I received my undergraduate degree from the University of Texas in Austin in Early Childhood Education with a minor in Childhood Studies in 2003.   I received  my master’s degree also from the University of Texas in Austin in Curriculum and Instruction in 2009. I taught 5th grade for four years in Austin, TX.  I got married last summer and moved to Athens, Georgia where I began teaching 4th grade at the most wonderful school!  Next year I will be entering my sixth year of teaching.

My Journey as a teacher:

“Men can starve from a lack of self-realization as much as they can from a lack of bread.”

—   Richard Wright

I remember drumming my fingers under my desk and staring at that same area on the ceiling tile, counting over and over again the pattern of dots in it. About the time I started contemplating how the dots formed an impressive profile of George Washington, undoubtedly, my teacher would call on me.  I, of course, would have no idea what was going on – something about American history.  As I got the same lecture on how important it was to pay attention – that I would NEED to know the exact start and end date of the Civil War to be successful in life – all I could think to myself was the way to drive home the point of how high the death toll of the Gettysburg Battle was, surely was not by boring YOUR students to death.

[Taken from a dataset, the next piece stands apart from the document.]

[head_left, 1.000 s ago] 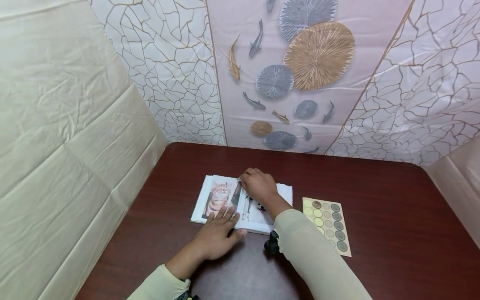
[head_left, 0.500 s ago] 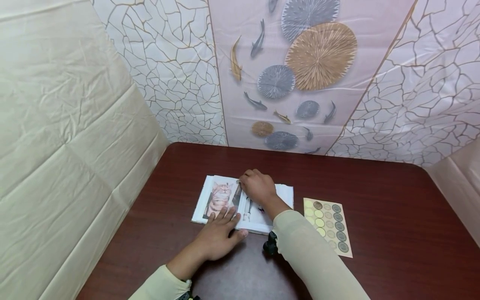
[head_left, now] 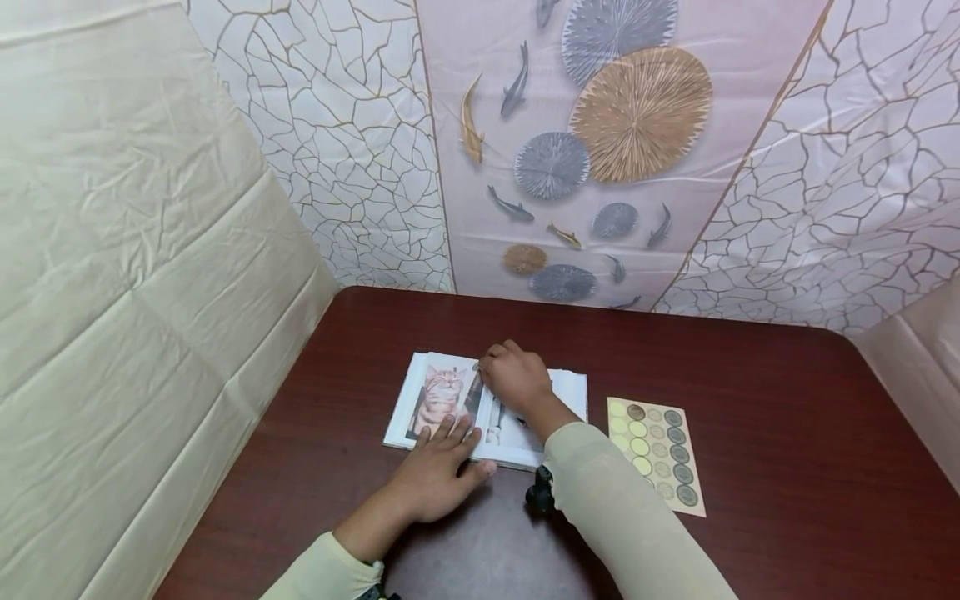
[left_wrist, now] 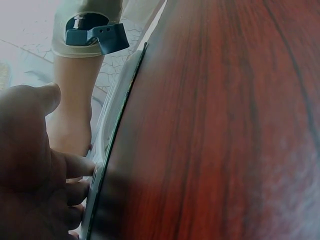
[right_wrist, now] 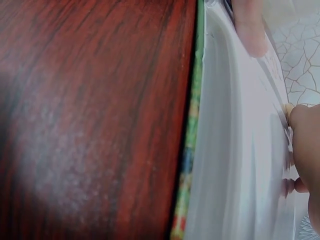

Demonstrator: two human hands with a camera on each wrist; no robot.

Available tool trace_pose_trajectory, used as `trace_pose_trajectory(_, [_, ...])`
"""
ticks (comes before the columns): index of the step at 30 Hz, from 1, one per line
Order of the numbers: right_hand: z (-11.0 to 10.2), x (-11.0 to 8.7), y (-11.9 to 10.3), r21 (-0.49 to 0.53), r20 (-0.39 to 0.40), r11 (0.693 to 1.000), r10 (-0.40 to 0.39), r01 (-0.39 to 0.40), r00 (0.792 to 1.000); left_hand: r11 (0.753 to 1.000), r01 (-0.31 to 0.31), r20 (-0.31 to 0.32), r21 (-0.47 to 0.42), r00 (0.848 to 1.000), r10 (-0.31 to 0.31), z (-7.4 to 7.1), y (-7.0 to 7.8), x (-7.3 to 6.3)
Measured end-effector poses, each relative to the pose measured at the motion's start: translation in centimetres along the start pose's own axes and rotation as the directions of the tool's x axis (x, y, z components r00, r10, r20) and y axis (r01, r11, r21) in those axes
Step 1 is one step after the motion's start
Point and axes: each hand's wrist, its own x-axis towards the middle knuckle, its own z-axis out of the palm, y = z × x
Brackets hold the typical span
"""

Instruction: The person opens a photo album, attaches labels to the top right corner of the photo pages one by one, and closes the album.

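An open photo book (head_left: 517,454) lies on the table, with a cat picture (head_left: 441,392) on its left page. My left hand (head_left: 435,475) rests spread on the lower edge of that page, fingertips on the paper; in the left wrist view its fingers (left_wrist: 77,167) touch the book's edge. My right hand (head_left: 517,377) reaches over the right page, fingers curled at the upper part of the fold. They seem to pinch a small yellowish sticker (right_wrist: 288,110) against the page, mostly hidden by the hand. Right of the book lies a sheet of round stickers (head_left: 660,454), partly behind my right sleeve.
The dark red-brown table (head_left: 780,433) extends on both sides of the book. A patterned cloth (head_left: 555,242) hangs behind the far edge, and pale fabric (head_left: 225,317) covers the left side. A black wrist camera (head_left: 540,492) sits under my right sleeve.
My right hand shifts very slightly at the top of the fold, with its fingers still curled there. The left hand stays in place on the page.
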Motion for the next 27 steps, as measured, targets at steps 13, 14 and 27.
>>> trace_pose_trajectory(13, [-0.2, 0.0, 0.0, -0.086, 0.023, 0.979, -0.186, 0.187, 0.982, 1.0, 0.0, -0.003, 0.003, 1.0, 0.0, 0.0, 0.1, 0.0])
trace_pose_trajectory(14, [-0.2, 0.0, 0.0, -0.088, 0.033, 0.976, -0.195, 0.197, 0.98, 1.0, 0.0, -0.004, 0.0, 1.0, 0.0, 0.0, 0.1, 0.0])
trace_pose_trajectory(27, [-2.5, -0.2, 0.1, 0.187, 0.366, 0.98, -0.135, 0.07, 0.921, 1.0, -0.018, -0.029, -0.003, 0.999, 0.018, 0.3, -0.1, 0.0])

I imagine that is initially what drove me to be a teacher.  Change.  I think change has been instrumental in all phases of my career as an educator.  It is what helped me choose my profession -most of my childhood memories of learning involve sitting in a desk taking notes. My fight for change began selfishly – so that no other student would suffer the boredom I endured in school.

The schools I attended growing up were very homogeneous – all white, middle class, and Christian.  Crime and poverty were pretty much unheard of in my neighborhood.  My parents woke me up for school every day, fed me breakfast, read with me, and helped me with my homework every night.  College was expected of me.    When I began tutoring students at UT, it opened my eyes to another side of schooling.  I discovered students who did not get to eat meals regularly, whose parents were uninvolved, and who sometimes had no bed to sleep in at night.  This was a conscious turning point in my thoughts, feelings, and beliefs about education.  This was no longer an issue of keeping students from being bored in the classroom; this was about keeping students IN the classroom and, more importantly, helping them to feel empowered in their learning.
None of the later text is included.